July 27th, 2011 6:00 PM by Lehel S.
The debt ceiling debate continues again today, and will likely continue right up to Aug 2nd.The gap between Democrats and Republicans is as wide as the Grand Canyon, or at least that is what it seems. Yesterday House leader John Boehner said he had a two step plan that could get passed by both houses; this morning that is out. Even if it passed Obama said he would veto it. The Boehner plan had been designed to raise the debt ceiling $900 billion while cutting $1.2 trillion in spending over a decade, then tie a subsequent, $1.6 trillion borrowing increase early next year to enactment of a package slicing $1.8 trillion from the long-term debt. Yet the Congressional Budget Office reported that the measure would only cut $850 billion in spending, violating Boehner’s oft-stated promise that any debt-limit boost be smaller than the cuts accompanying it. The CBO didn’t count the $1.8 trillion in debt savings, saying it couldn’t predict whether the joint congressional committee the measure establishes would be able to produce them.
The President wants a debt ceiling increase large enough to cover all of 2012 while Republicans want an increase that is less and go at it again in the next few months. Obama has said he doesn't want to deal with it in 2012 while he campaigns for his re-election; having to deal with it would keep him from focusing on his career.
The current odds that rating agencies will down grade US credit rating is 60% against 40% they won't. Will it matter? A down grade is kind of a slap in the face but as Rick Santelli pointed out this morning on CNBC, if the US debt is down graded debt ratings in France, Germany and other AAA countries would have to be down graded also; the US is still the strongest and safest country in the world so in relative terms if we go down so too should other countries slide.
It is another day of wrangling in Washington while the bond and mortgage markets sit very still with no real change in rates for the past week and still holding a slight bullish technical bias. Every other day the 10 yr and mortgages see some price improvements, the intervening days see prices decline; yesterday the 10 improved in price and mortgages gained, this morning prices a little weaker.
June durable goods orders were out at 8:30 but with all focus on the debt ceiling increase it and other data are taking a back seat for the moment. Durables fell 2.1% in June, ex the volatile transportation orders up 0.1%, no reaction to the report.
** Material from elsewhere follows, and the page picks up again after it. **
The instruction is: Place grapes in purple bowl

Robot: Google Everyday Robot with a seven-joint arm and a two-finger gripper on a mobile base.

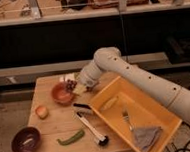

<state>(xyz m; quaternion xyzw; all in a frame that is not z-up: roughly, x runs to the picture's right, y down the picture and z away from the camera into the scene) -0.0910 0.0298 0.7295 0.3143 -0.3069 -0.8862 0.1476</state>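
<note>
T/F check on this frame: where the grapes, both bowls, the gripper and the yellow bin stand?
1. The grapes lie in the purple bowl. False: they are at the gripper, by the orange-red bowl's far rim.
2. The purple bowl sits at the table's near left corner. True.
3. The gripper hangs over the yellow bin. False: it is left of the bin, next to the orange-red bowl.
4. A fork and a grey cloth lie in the yellow bin. True.
5. A green pepper lies on the table near its front edge. True.
</note>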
Although it is not the headline, orders were very weak and won't be completely dismissed by investors.
At 9:30 the DJIA opened -46, the 10 yr note -7/32 at 2.98% +2 bp and mortgages being hit -8/32 (.25 bp). By 10:00 the 10 yr note has improved to unchanged on the session.
The weekly MBA mortgage applications last week declined from the strong week prior. The index of home loan demand dipped 5.0% in the week ended July 22 after spiking the week before. Meanwhile, MBA's index of refinancing applications was off 5.5% following a 23.1% surge the week before; and requests for purchase loans slipped 3.8%. The declines came as fixed 30-year mortgage rates climbed to 4.57% from 4.54%.
At 1:00 this afternoon Treasury will auction $35B of 5 yr notes, the second of three auctions this week. Yesterday's 2 yr auction was OK, not stellar but under the current circumstances it went well.
At 2:00 the Fed will release its economic data for the 12 Fed districts, known as the Beige Book. It will get attention but not as much as it does in normal situations; the only thing moving markets now is the political drama in Washington.
Treasuries, mortgages and the stock market are all softer this morning as the debt ceiling debate is yielding no progress. Markets are getting increasingly more nervous with the inability of our elected officials to get something worked out. Taking the punch bowl away from politicians (spending) is anathema to them. Technically the bond and mortgage markets are still holding thin bullish readings, but the longer this is dragged on the weaker markets will become. This is not a market that warrants taking on much risk on either side of the outcome, whether bullish or bearish in ones outlook.